The day we climbed over the Thorung La pass (5416m) was definitely the most challenging day for us all. A lot of people wake up really early (maybe two or three in the morning) in order to get over the pass, but because it’s so cold it’s really hard to leave that early because the sun hasn’t risen yet. We were some of the back stragglers in the end, which actually ended up being a good thing because we met some really interesting people along the way. We did try to wake up early but (as usual with our group - definitely mine and Ashvi’s faults a lot of the time) we ended up about 6am (we’d planned to leave at 5am so it wasn’t too bad). Eli was actually sick that morning so he did great by pulling through after that. I had a cinnamon roll, then it was straight up the really steep climb to high camp. That climb was pretty difficult because at 4500m breathing becomes difficult, so that and climbing at the same time is hard. After we got to high camp, it was a long winding path round really arid desert, apart from the snow-capped mountains. Some highlights of the climb up were reaching the teashop where Eli played a few tunes on the ukulele and also meeting some Australian children who were only eight, twelve and fifteen. The eight year old was going to be the youngest Australian to go over a pass of that height (I think I remember her saying this). We all thought it was pretty incredible that children as young as that made it over the pass (5416m high), when, as eighteen and nineteen year olds we all thought the pass was a pretty tough feat. Other people who were travelling at the same slow pace as us were an Israeli guy we’d met before with his father (who was actually missing a leg which he lost in war). They had a lovely Nepali guide who helped him get over the top and watching this guide with the father was just such a lovely thing, there was such care and love there. On a stop on the way down, I gave a guided meditation (kind of accidentally - someone suggested it then I just went for it), which I was surprised to hear was actually pretty relaxing - I think Ashvi actually went to sleep. The Israeli guy Yonathan made us some Israeli coffee when he caught us up after we had stopped to lie down and chill for half an hour or so (all the pace we had made on the hill was squandered by this break, but well worth it).

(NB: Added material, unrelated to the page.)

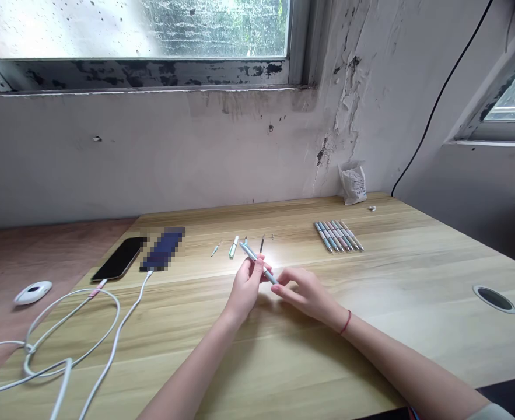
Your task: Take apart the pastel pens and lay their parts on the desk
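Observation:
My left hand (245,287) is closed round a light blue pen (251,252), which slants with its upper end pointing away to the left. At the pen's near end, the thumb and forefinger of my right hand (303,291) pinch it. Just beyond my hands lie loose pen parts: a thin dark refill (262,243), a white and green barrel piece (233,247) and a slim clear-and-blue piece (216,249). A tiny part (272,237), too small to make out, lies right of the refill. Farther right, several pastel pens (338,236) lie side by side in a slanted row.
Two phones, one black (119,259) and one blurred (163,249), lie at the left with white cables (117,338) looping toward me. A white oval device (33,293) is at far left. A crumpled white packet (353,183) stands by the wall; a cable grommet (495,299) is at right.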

The final stop on the day we walked the pass was Muktinath; we almost weren’t going to walk to Muktinath because the pass had been so tiring but we’re now very glad we did. We stayed in a hotel called Bob Marley Hotel and that evening I had a really nice hot shower and a filling daal bhat and apple crumble; the best way to end a day on the Annapurna Circuit. We didn’t realise before that Muktinath was such a popular place for tourists; people go on pilgrimage to Muktinath and it has some really beautiful shrines to visit, so the following day instead of continuing on to the next spot we decided to spend another day in Muktinath. This actually ended up being our final stop and we decided to get a bus to Jonsom rather then walking there and then a bus to Pokhara. I think the pass really tired us all out and after the pass it was like we’d conquered the big part of the trek, so we just wanted to relax. The wander around Muktinath was really nice and we watched a Harry Potter film (!!) at a cafe in the evening (I love Harry Potter - big nostalgia for me) after a really beautiful sunset where you could see Dhaulagiri (the mountain you can see from our bedroom in Harpe) from the other side. Ashvi, Eli and I stayed up late into the night talking which was a really lovely ending to a great time with some great people, also meeting other interesting people  along the way.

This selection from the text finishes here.